ENTRIES SUPPLIED section start
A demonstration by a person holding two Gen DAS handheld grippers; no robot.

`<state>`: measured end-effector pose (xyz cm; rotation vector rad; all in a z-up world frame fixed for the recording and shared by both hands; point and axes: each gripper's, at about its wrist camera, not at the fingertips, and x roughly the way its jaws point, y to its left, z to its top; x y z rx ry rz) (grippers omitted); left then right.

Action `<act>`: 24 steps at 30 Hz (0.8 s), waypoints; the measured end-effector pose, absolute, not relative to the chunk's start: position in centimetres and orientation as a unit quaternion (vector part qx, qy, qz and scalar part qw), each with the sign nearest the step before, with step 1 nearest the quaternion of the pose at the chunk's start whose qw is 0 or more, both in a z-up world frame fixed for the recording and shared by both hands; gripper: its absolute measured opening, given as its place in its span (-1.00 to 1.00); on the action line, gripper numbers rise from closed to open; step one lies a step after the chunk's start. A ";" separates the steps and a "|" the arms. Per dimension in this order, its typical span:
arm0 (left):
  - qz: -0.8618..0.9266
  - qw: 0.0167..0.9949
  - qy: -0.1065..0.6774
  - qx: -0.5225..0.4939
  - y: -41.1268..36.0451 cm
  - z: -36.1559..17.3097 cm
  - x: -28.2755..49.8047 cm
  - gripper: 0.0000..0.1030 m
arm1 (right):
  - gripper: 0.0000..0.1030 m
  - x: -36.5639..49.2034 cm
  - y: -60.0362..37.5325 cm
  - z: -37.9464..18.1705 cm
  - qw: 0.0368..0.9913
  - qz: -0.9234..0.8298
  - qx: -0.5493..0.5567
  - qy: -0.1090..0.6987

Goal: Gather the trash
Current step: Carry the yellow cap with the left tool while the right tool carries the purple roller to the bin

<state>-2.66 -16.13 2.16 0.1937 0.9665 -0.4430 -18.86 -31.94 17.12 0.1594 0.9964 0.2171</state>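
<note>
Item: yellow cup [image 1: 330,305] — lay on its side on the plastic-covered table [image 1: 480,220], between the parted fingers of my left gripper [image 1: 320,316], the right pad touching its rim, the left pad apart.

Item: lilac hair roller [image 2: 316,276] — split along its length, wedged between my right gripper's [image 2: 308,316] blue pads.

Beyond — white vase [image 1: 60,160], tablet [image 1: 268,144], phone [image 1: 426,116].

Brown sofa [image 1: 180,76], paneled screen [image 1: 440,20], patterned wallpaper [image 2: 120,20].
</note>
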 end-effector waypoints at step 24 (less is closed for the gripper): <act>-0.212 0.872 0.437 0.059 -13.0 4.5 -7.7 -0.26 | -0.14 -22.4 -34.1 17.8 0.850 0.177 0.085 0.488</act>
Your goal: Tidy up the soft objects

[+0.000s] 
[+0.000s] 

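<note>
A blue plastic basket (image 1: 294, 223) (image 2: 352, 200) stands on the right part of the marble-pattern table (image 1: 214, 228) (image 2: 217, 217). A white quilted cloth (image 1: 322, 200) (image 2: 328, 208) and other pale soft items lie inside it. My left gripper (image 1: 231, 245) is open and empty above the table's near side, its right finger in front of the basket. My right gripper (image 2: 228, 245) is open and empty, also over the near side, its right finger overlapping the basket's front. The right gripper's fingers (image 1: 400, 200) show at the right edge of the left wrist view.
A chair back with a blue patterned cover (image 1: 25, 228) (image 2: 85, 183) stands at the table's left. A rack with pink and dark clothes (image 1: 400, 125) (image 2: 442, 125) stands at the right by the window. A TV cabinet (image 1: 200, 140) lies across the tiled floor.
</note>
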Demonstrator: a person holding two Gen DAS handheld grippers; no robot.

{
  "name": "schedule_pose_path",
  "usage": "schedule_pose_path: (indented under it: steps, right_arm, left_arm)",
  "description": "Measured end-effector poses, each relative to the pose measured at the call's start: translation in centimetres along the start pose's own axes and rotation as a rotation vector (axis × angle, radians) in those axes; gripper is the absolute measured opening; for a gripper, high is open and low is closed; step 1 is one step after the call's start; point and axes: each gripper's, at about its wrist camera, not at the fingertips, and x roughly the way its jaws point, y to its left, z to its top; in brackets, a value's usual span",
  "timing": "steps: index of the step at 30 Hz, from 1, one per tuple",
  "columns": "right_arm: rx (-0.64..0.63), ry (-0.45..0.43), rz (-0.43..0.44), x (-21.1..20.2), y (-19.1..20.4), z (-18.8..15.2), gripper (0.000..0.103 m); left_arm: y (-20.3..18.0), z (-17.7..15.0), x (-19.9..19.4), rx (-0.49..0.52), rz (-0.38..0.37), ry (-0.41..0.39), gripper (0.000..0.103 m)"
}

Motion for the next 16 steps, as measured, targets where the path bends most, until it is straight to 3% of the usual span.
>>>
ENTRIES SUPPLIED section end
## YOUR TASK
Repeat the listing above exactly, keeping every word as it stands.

## PROBLEM SOLUTION
A demonstration by a person holding two Gen DAS handheld grippers; no robot.

`<state>`: measured end-effector pose (xyz cm; rotation vector rad; all in a z-up world frame fixed for the recording and shared by both hands; point and axes: each gripper's, at about its wrist camera, not at the fingertips, and x roughly the way its jaws point, y to its left, z to its top; x y z rx ry rz) (grippers omitted); left then right.

Action `<act>`: 24 steps at 30 Hz (0.8 s), waypoints; the measured end-effector pose, absolute, not relative to the chunk's start: position in centimetres and orientation as a unit quaternion (vector part qx, qy, qz and scalar part qw), each with the sign nearest the step before, with step 1 nearest the quaternion of the pose at the chunk's start whose qw is 0 or more, both in a z-up world frame fixed for the recording and shared by both hands; gripper: its absolute measured opening, given as its place in its span (-1.00 to 1.00); on the action line, gripper numbers rise from closed to open; step one lies a step after the chunk's start. A ";" separates the steps and a "|" the arms. Per dimension in this order, its typical span:
arm0 (left):
  - qz: -0.8618..0.9266
  - qw: 0.0167..0.9949
  - qy: -0.1065..0.6774
  - qx: -0.5225..0.4939
  - y: -41.1268..36.0451 cm
  - z: -36.1559..17.3097 cm
  - x: -28.2755..49.8047 cm
  - gripper: 0.0000..0.1030 m
arm1 (right):
  - gripper: 0.0000..0.1030 m
  - x: -36.5639..49.2034 cm
  - y: -60.0362..37.5325 cm
  - z: -37.9464..18.1705 cm
  - qw: 0.0368..0.9913
  - qz: -0.9234..0.8298
  - qx: -0.5493..0.5567
  - qy: -0.1090..0.6987

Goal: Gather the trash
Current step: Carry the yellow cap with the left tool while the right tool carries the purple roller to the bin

<state>-2.66 -16.13 2.16 0.1937 0.9665 -0.4430 -18.86 -31.94 17.12 0.1594 0.9964 0.2171</state>
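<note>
Item: yellow cup [image 1: 330,305] — lay on its side on the plastic-covered table [image 1: 480,220], between the parted fingers of my left gripper [image 1: 320,316], the right pad touching its rim, the left pad apart.

Item: lilac hair roller [image 2: 316,276] — split along its length, wedged between my right gripper's [image 2: 308,316] blue pads.

Beyond — white vase [image 1: 60,160], tablet [image 1: 268,144], phone [image 1: 426,116].

Brown sofa [image 1: 180,76], paneled screen [image 1: 440,20], patterned wallpaper [image 2: 120,20].
</note>
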 end-effector waypoints at step 24 (less is closed for the gripper): <act>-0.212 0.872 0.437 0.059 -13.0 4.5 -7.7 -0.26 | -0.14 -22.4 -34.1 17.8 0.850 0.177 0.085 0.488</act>
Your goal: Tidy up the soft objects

[+0.000s] 
[+0.000s] 

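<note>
A blue plastic basket (image 1: 294, 223) (image 2: 352, 200) stands on the right part of the marble-pattern table (image 1: 214, 228) (image 2: 217, 217). A white quilted cloth (image 1: 322, 200) (image 2: 328, 208) and other pale soft items lie inside it. My left gripper (image 1: 231, 245) is open and empty above the table's near side, its right finger in front of the basket. My right gripper (image 2: 228, 245) is open and empty, also over the near side, its right finger overlapping the basket's front. The right gripper's fingers (image 1: 400, 200) show at the right edge of the left wrist view.
A chair back with a blue patterned cover (image 1: 25, 228) (image 2: 85, 183) stands at the table's left. A rack with pink and dark clothes (image 1: 400, 125) (image 2: 442, 125) stands at the right by the window. A TV cabinet (image 1: 200, 140) lies across the tiled floor.
</note>
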Demonstrator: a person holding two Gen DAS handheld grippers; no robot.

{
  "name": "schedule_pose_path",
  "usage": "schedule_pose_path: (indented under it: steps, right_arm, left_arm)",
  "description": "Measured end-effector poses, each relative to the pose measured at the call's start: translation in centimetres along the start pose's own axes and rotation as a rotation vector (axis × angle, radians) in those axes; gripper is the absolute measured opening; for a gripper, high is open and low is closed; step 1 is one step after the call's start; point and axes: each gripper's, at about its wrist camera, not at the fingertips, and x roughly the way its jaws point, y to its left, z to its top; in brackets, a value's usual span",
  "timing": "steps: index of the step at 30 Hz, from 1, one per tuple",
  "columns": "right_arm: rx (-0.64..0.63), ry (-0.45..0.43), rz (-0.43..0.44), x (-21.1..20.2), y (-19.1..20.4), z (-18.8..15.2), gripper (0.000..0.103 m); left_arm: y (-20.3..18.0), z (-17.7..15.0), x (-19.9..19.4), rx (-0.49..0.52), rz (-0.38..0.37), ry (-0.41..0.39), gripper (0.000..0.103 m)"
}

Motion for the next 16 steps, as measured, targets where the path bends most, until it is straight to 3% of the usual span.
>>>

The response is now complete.